Commodity hedge funds face bleak future
October 8, 2013 Leave a comment
October 6, 2013 4:22 am
Commodity hedge funds face bleak future
By Madison Marriage
The commodity hedge fund industry is likely to come under greater pressure as weak performance and waning client interest forces major funds to close. The latest victim of this trend is Clive Capital, once one of the world’s largest commodity hedge funds, which last month announced it would wind down and return $1bn to investors. This follows the closure of a number of well-known commodity funds over the past two years, including Arbalet, Bluegold, Centaurus and Fortress.In a letter to investors, Clive’s management team blamed a complete loss of faith in commodity markets for a lack of returns in the near term.
They wrote: “We perceive there to be limited suitable opportunities at this point in the economic-demand and the commodity-supply cycles to enable us to utilise our directional, long volatility approach to generate the strong returns of the past.
“It is also unclear as to when a heightened opportunity environment will return in commodities, although ultimately, it most certainly will.”
Clive is by no means alone in its suffering: the HFRI Macro Commodity index, which reflects commodity hedge fund returns, posted minus 2.56 per cent returns in 2011, minus 2.57 per cent in 2012 and is down 3.08 per cent for the year to date.
Performance has been blighted by reduced volatility and a lack of large directional moves in commodity markets. This has led to smaller price changes in oil and copper, where commodity managers traditionally put most of their capital.
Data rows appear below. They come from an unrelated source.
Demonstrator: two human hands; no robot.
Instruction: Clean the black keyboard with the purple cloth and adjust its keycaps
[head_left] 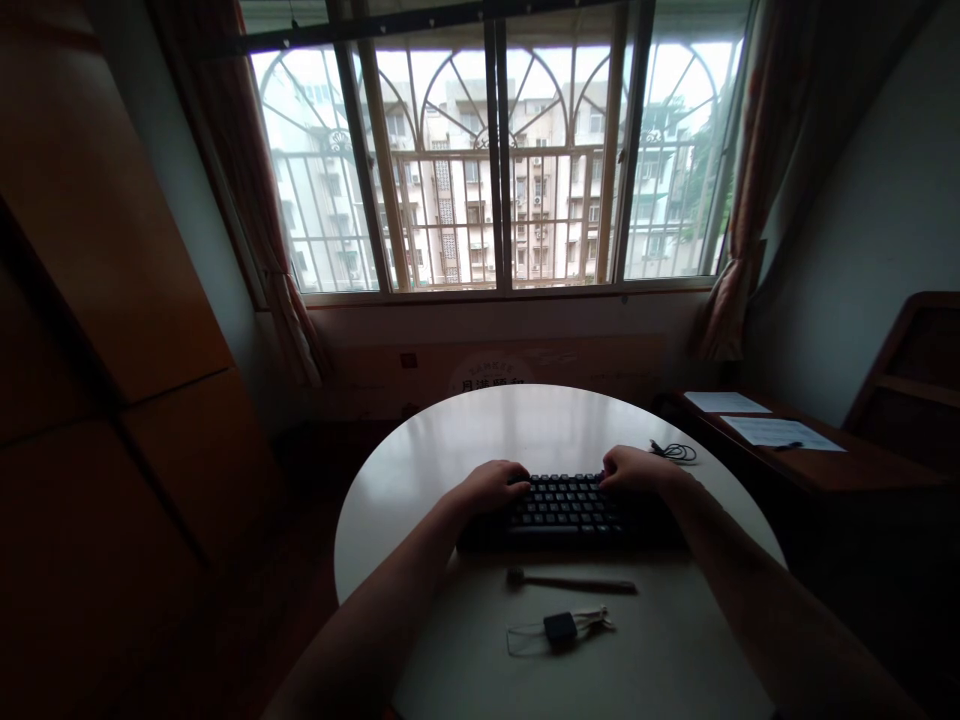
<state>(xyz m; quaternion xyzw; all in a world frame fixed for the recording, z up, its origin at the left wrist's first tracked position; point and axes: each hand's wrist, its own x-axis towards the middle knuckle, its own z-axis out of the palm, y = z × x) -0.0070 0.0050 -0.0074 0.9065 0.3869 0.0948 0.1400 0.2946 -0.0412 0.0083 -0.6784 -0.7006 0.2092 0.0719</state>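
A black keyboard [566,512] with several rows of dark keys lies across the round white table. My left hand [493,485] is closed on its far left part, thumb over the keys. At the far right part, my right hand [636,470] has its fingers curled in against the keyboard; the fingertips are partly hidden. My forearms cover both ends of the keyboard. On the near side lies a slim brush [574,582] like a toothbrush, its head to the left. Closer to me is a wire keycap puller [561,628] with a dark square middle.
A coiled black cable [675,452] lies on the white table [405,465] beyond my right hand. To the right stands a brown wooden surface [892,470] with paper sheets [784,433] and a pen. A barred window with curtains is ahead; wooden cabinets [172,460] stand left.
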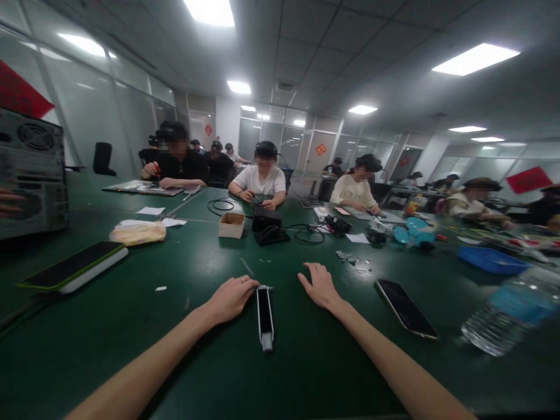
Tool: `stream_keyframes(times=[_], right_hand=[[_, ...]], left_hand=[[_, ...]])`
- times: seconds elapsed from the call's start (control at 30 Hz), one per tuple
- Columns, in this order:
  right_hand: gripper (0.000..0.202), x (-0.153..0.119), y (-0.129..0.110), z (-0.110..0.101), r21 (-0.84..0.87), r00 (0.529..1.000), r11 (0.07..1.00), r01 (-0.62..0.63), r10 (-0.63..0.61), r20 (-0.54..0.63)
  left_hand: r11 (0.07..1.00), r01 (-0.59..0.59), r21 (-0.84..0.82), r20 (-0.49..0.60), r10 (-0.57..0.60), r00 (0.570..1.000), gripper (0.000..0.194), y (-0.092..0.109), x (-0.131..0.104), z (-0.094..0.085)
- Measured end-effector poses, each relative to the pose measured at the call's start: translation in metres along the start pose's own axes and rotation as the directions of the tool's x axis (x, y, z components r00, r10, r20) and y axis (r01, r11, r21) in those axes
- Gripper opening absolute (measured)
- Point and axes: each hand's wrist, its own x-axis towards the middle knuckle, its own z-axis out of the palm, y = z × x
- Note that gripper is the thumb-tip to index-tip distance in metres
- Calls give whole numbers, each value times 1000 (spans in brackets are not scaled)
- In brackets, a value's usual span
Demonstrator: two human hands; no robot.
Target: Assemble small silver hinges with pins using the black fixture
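A slim white pen-like device (265, 318) with a long black face and a grey tip lies on the green table, its tip toward me. My left hand (231, 298) rests at its far end, fingers drawn together, the fingertips against its upper left corner. Something thin and pale shows at that end, too small to name. To the right of the device, my right hand (321, 284) lies on the table with fingers apart and nothing in it. A dark-screened phone (406, 308) lies farther right, apart from that hand.
A water bottle (503, 318) lies at the right, near a blue tray (492, 261). Ahead are a small open box (231, 226), black cables and small metal parts (347, 256). On the left are a flat black-topped device (74, 268) and a computer case (32, 175). People sit across the table.
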Motion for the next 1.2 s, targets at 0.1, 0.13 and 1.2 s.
stream_keyframes(times=[0.1,0.13,1.2], right_hand=[[65,11,52,-4,-134,942,934,-332,321,-97],[69,14,68,-7,-144,918,908,-393,377,-125],[79,101,201,-9,-119,907,908,-401,412,85]], left_hand=[[999,16,32,13,-17,1000,31,2,1,-1],[999,17,36,19,-17,1000,32,2,1,-1],[998,9,-60,70,-5,998,32,-10,7,7]])
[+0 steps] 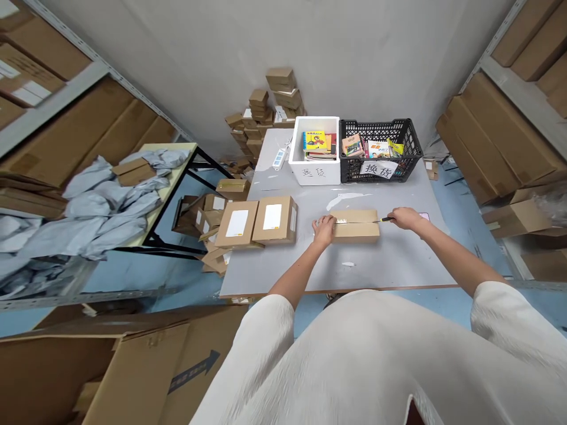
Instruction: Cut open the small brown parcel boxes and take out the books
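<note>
A long cardboard box (pixel 357 232) lies on the grey table in front of me, with a seam running along its top. My left hand (pixel 325 229) grips the box's left end, fingers bent over the edge. Beyond the right end, my right hand (pixel 402 218) is closed around a box cutter (pixel 386 219). The blade points left and meets the seam near the box's right edge. Shiny tape shows on the top close to my left hand.
Two labelled cartons (pixel 275 221) sit left on the table (pixel 305 274). Behind stand a white foam box (pixel 315 174) and a black crate (pixel 378 171), both holding books. A power strip (pixel 280 158) lies nearby. Grey parcels (pixel 95 203) cover a side table. Loaded shelves flank both sides.
</note>
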Tool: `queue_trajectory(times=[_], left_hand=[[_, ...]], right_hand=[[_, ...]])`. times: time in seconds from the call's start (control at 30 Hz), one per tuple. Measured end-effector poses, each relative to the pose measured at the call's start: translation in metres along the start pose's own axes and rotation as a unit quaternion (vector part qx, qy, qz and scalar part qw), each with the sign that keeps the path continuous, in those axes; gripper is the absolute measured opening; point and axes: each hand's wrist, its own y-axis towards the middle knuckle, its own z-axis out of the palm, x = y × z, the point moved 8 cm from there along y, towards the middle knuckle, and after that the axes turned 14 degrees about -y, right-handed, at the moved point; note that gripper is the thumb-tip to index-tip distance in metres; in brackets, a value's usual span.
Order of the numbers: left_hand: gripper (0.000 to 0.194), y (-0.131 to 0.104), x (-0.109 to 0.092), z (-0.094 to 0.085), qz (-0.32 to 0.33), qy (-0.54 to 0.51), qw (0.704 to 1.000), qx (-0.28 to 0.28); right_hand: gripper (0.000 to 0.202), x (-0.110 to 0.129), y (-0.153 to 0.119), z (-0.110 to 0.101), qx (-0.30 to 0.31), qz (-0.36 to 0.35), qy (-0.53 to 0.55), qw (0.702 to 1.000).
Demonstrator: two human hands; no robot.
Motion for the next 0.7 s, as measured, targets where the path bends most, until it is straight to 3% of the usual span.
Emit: queue_trajectory(times=[0.33, 0.43, 0.57, 0.7], left_hand=[[0.059, 0.005, -0.009, 0.008, -0.030, 0.048, 0.998, -0.009], [0.056, 0.009, -0.030, 0.025, 0.001, 0.045, 0.999, 0.021], [0.054, 0.013, -0.077, 0.061, 0.108, 0.030, 0.989, 0.095], [0.064, 0.023, -0.102, 0.085, 0.119, 0.059, 0.982, 0.133]], right_hand=[[0.030, -0.036, -0.013, 0.016, 0.008, 0.012, 0.045, 0.999], [0.034, -0.049, -0.020, 0.025, 0.003, 0.025, 0.066, 0.998], [0.039, -0.053, -0.030, 0.032, -0.020, 0.028, 0.115, 0.993], [0.041, -0.043, -0.034, 0.035, -0.038, 0.016, 0.167, 0.985]])
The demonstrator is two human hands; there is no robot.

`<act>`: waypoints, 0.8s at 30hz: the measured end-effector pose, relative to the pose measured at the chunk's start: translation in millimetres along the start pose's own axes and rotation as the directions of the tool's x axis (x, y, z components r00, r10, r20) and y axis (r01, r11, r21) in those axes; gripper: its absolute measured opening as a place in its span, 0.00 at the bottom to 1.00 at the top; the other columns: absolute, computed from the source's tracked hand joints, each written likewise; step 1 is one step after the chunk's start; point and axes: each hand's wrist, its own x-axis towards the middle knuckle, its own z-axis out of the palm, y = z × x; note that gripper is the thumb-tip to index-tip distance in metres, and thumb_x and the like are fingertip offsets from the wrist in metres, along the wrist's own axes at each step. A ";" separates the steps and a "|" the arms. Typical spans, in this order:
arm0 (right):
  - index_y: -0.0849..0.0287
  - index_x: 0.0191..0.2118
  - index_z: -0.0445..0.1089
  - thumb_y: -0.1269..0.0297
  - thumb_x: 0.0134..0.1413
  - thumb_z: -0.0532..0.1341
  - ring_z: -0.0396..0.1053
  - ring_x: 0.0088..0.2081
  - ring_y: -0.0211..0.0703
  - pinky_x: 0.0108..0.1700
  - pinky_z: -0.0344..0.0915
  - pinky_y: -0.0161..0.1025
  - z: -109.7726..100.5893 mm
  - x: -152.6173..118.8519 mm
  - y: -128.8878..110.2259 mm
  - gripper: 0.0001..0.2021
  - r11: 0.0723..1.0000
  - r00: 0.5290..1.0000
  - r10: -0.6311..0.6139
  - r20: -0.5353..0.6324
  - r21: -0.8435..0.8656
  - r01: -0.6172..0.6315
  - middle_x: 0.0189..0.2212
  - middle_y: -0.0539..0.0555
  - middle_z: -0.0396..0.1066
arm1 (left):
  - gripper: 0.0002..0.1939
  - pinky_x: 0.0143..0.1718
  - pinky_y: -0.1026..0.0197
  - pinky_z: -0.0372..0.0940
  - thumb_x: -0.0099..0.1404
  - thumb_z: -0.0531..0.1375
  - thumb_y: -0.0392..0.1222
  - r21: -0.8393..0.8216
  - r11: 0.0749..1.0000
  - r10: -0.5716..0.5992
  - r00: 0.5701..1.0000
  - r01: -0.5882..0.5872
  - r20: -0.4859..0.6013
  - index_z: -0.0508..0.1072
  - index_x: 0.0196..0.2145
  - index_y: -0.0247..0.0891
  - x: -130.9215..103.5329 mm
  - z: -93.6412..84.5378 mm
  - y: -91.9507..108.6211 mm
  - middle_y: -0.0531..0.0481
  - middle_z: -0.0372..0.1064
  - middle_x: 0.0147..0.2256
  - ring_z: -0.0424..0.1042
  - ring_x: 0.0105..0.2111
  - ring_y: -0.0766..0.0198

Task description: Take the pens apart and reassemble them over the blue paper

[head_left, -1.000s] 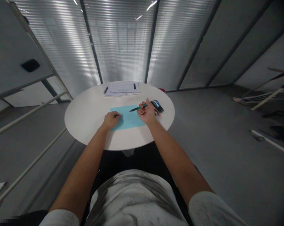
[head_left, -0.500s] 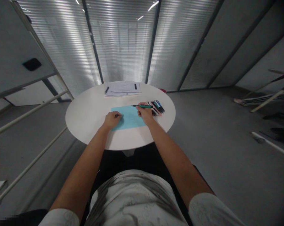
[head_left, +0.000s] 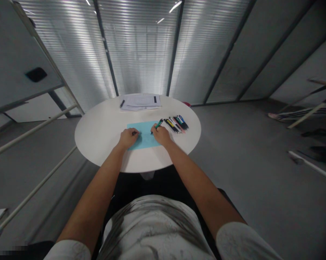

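My right hand [head_left: 161,135] is closed around a green and black pen [head_left: 159,123], its tip pointing down at the blue sheet of paper [head_left: 146,141]. The pen leans up and to the right. At the sheet's left edge rests my left hand [head_left: 128,138], its fingers curled in. A small dark spot shows at those fingertips, and I cannot tell whether it is an object or a shadow. Several pens [head_left: 176,124] lie side by side just beyond my right hand.
A stack of white papers [head_left: 140,102] with dark marks lies at the far side of the round white table [head_left: 98,135]. Blinds hang behind it. To the left stands a board on a pale metal frame [head_left: 38,122]. Chair legs and a person's foot [head_left: 273,115] are at the right.
My right hand has moved left and slightly down, bringing the pen from nearly level to upright with its tip at the paper. More of the pens now show. My left hand stays put.
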 end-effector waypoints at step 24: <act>0.53 0.58 0.55 0.59 0.51 0.54 0.52 0.11 0.31 0.15 0.47 0.29 -8.6 12.1 9.1 0.27 0.641 0.953 0.295 -0.072 0.754 -0.141 0.15 0.38 0.60 | 0.04 0.40 0.56 0.63 0.50 0.64 0.39 0.025 1.000 -0.003 1.000 0.002 0.024 0.78 0.27 0.41 0.2 0.5 -2.7 0.44 0.74 0.29 0.70 0.33 0.56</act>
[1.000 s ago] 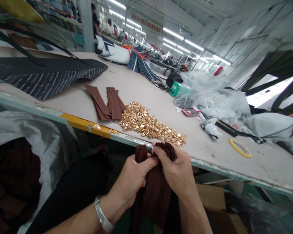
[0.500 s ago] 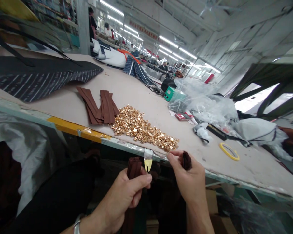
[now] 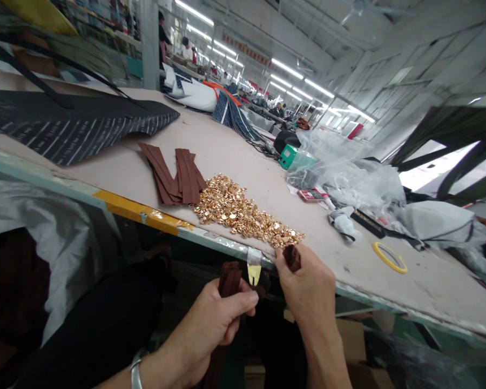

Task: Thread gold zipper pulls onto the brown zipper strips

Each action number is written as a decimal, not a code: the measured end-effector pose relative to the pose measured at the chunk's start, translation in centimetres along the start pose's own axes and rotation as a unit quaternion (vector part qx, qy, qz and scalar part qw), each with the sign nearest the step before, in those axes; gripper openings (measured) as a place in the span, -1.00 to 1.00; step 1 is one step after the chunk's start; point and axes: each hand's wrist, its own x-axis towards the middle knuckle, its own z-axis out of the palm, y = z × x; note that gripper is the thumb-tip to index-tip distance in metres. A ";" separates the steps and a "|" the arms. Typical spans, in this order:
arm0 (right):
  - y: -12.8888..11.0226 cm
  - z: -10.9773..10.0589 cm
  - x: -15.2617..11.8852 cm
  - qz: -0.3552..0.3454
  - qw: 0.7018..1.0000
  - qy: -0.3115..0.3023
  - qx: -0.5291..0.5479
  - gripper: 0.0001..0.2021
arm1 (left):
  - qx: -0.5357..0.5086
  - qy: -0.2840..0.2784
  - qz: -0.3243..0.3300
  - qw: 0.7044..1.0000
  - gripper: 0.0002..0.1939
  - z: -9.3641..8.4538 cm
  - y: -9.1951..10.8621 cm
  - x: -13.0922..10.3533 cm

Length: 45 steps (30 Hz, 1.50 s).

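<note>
My left hand [image 3: 222, 310] is closed round a bundle of dark brown fabric strips [image 3: 229, 278], whose lower ends hang below it. Its thumb and fingertip meet just under a yellow-and-silver tab [image 3: 254, 266] fixed to the table edge. My right hand [image 3: 305, 278] is closed too, with a dark brown rolled strip [image 3: 292, 257] curled in its fingers. Its fingertips are at the table edge, beside the near end of a pile of gold metal pieces [image 3: 243, 210]. Whether a gold piece is between them I cannot tell. More brown strips [image 3: 188, 178] lie left of the pile.
Black striped fabric [image 3: 81, 129] covers the table's left side. To the right are a yellow tape roll [image 3: 389, 257], clear plastic bags [image 3: 348, 178], a green box [image 3: 291, 156] and a red packet [image 3: 311, 195]. Yellow tape [image 3: 137, 210] runs along the front edge.
My right hand has moved left and turned, bringing its fingertips closer to the gold pile. My left hand keeps its grip below the tab. The view has shifted slightly.
</note>
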 end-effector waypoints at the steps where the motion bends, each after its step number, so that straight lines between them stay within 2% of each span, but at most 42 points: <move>1: 0.1 -0.1 0.0 0.011 1.000 0.003 0.026 -0.84 | -0.001 -0.002 -0.003 1.000 -0.84 0.0 0.0 0.0; 5: 0.3 0.0 0.1 -0.015 0.997 -0.004 0.071 -0.83 | 0.001 -0.009 -0.008 1.000 -0.83 0.1 -0.3 0.1; 10: 0.3 0.8 0.4 -0.020 0.999 -0.005 -0.028 -0.81 | 0.004 -0.017 -0.013 1.000 -0.83 0.0 -0.5 0.3; 12: 0.3 0.7 0.3 -0.012 0.999 0.002 -0.031 -0.79 | -0.004 -0.016 -0.016 1.000 -0.82 -0.1 -0.4 0.4; 14: 0.3 0.3 -0.1 0.000 0.999 0.007 0.040 -0.78 | -0.022 -0.021 -0.026 0.999 -0.81 -0.2 -0.3 0.3; 16: 0.1 -0.3 -0.9 0.009 0.985 -0.009 0.171 -0.80 | -0.043 -0.034 -0.041 0.998 -0.80 -0.4 -0.3 0.2; 19: -0.7 -1.1 -2.5 0.009 0.932 -0.073 0.356 -0.83 | -0.060 -0.063 -0.049 0.995 -0.76 -0.5 -0.4 0.1; 22: -1.6 -1.3 -4.0 0.018 0.900 -0.112 0.421 -0.82 | -0.065 -0.064 -0.026 0.995 -0.70 -0.6 -0.8 0.1; 29: -1.8 -0.7 -5.9 0.013 0.917 -0.110 0.383 -0.86 | -0.066 -0.055 0.028 0.996 -0.69 -0.6 -1.3 0.4; 35: -1.6 -0.6 -6.0 -0.142 0.929 -0.062 0.335 -0.85 | -0.056 -0.052 0.040 0.996 -0.69 -0.8 -1.3 0.3; 38: -1.5 -0.3 -5.8 -0.187 0.933 -0.029 0.306 -0.82 | -0.055 -0.050 0.041 0.996 -0.70 -0.9 -1.5 0.3; 41: -1.6 0.0 -5.8 -0.199 0.942 0.005 0.271 -0.83 | -0.056 -0.051 0.043 0.996 -0.73 -0.9 -1.4 0.2; 45: -2.1 0.3 -5.7 -0.189 0.952 0.029 0.239 -0.88 | -0.062 -0.041 0.042 0.996 -0.88 -0.8 -0.9 -0.1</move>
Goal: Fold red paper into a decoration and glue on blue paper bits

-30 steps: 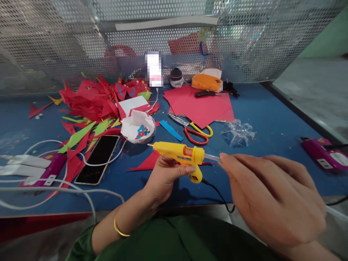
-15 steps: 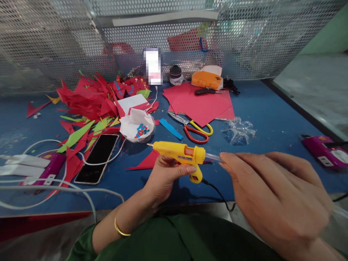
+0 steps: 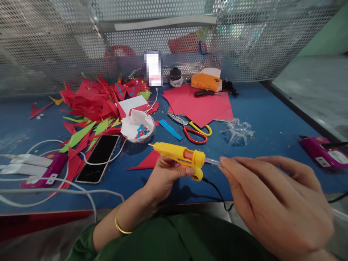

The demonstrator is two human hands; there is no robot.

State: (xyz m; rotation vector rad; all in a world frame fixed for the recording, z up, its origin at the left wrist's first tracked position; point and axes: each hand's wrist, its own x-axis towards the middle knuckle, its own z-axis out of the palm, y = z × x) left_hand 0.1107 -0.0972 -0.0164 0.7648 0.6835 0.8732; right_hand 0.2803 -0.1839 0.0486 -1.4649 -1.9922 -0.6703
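The only view is head-worn, looking forward and down at close range over both hands and the blue table (image 3: pixel 261 119) toward the perforated metal screen (image 3: pixel 244 43)

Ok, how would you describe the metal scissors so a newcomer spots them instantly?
On the blue table, find the overlapping flat red paper sheets. At their near edge lie the metal scissors. One handle loop is red and the other yellow, unlike the slim black-handled tool on the sheets.

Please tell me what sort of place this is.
It looks like a craft workspace: the left hand holds a glue gun, and scissors and cut paper lie on the table.
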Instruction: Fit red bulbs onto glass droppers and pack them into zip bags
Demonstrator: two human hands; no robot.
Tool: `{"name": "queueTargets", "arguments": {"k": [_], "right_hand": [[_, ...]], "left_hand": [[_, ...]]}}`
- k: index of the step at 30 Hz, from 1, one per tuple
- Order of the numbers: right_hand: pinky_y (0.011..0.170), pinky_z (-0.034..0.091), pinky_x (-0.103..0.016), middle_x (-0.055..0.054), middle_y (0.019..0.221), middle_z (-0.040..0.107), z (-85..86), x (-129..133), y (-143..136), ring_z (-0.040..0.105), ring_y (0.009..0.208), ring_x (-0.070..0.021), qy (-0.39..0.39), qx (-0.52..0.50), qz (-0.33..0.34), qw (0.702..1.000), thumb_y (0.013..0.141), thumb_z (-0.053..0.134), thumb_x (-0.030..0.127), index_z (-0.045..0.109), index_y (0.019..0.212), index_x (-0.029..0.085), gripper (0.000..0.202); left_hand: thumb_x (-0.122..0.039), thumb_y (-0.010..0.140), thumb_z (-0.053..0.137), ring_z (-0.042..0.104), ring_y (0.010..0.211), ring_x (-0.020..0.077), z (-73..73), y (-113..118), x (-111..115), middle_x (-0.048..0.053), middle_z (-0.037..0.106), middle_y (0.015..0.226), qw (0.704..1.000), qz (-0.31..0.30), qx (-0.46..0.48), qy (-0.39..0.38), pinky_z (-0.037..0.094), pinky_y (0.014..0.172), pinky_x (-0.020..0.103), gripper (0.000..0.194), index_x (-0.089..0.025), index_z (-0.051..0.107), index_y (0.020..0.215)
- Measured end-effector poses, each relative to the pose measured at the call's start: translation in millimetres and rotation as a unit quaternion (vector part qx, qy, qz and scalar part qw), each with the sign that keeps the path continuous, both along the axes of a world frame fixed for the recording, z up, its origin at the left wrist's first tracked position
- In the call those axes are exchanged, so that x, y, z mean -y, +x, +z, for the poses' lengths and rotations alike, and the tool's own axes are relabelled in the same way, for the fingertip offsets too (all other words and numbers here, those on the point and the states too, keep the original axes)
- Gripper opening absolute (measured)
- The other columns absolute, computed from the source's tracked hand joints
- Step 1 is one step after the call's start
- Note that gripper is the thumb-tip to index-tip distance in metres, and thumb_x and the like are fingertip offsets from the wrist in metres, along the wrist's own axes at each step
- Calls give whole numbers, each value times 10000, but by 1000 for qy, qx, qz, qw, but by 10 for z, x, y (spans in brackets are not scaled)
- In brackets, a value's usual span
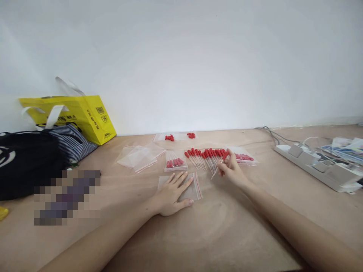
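Note:
My left hand (173, 193) lies flat, fingers spread, on a clear zip bag (195, 187) with a red stripe along its right edge. Between the fingers of my right hand (231, 170) is a dropper (225, 156) with a red bulb, its thin clear tip pointing down to the left. Just beyond my hands runs a row of loose red-bulbed droppers (210, 153). Left of that row is a zip bag of droppers (175, 163), bulbs toward me. Another filled zip bag (245, 159) lies behind my right hand, which partly hides it.
Flat clear bags (138, 158) overlap at the left. Near the wall are more bagged red bulbs (169, 138). A yellow bag (93, 117), a striped pouch (72, 141) and a black bag (28, 162) stand left. A white power strip (314, 166) and papers (347, 147) occupy the right.

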State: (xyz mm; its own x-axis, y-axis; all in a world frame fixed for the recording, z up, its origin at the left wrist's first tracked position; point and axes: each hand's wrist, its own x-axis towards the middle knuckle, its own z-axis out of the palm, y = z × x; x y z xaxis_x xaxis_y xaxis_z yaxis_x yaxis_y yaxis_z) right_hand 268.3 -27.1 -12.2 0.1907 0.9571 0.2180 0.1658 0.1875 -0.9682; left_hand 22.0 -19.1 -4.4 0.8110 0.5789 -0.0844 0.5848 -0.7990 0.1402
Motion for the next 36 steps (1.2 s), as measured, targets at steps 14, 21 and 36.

These weak returns followed four boom years for commodity funds between 2007 and 2010, which saw many commodity traders swap banking for launching their own hedge fund outfits, and pull in sizeable investments.
But consistent investor outflows in response to elusive returns are threatening these managers’ business model.
Robert Duggan, a portfolio manager at SkyBridge, a US fund of hedge funds, says “performance at some of the big spinouts post-crisis has been lacklustre”.
“We are therefore starting to see more of these guys go out of business,” he says.
SkyBridge removed all exposure to discretionary commodity managers in early 2012 after deciding that there were more appealing opportunities “outside of the commodity space with better predicted outcomes”, according to Mr Duggan.
Morten Spenner, chief executive at IAM, a fund of hedge funds, adds that his company has no exposure to commodity funds as it prefers to “focus on strategies that have more sustainability”.
“Bigger trends support [equity long-short and event-driven] strategies with much more substance,” he says.
In 2011, investors poured $2.5bn into commodity hedge funds, but they have been pulling assets ever since, with $1bn withdrawn in 2012 and more than $300m in the first half of this year.
Armajaro Asset Management, one of the UK’s largest commodity-focused hedge funds, has seen its assets under management drop from a high of £2bn in 2010 to £1.5bn today.
Harry Morley, chief executive of Armajaro, says: “There has been a reduction in people’s portfolios to commodities, and we have suffered from that. Last year certainly was not our best.”
Commodity fund launches have also been in decline. In the three years to 2011 an average of 177 funds were launched per year, but in 2012 that dropped to 119, according to Preqin, the data provider.
SkyBridge’s Mr Duggan says: “The strategy has been a significant underperformer over the past few years, and it has been very difficult to get excited about any of the new launches.
“If I were launching a commodity hedge fund, I would want to make sure that I had locked up seed capital for a multiple-year period.”
Despite the problems facing the bulk of commodity funds, Alex Allen, senior portfolio manager at Sciens Alternative Investments, believes there may still be opportunities within subsections of the universe.
He says: “At the aggregate level, commodity-focused hedge funds have not done particularly well, but there are certainly exceptions.
“[Some hedge funds’] investment methodologies and holding periods are different to the managers grabbing the headlines right now, and we know several traders that have made very impressive returns over the past three years.”
Certain commodity managers specialising in energy or meat, for example, have done well, according to Mr Allen.
He adds that some of the better-performing energy fund managers have been trading in the same markets as the funds that have wound down, suggesting that performance problems are related to methodology, not markets.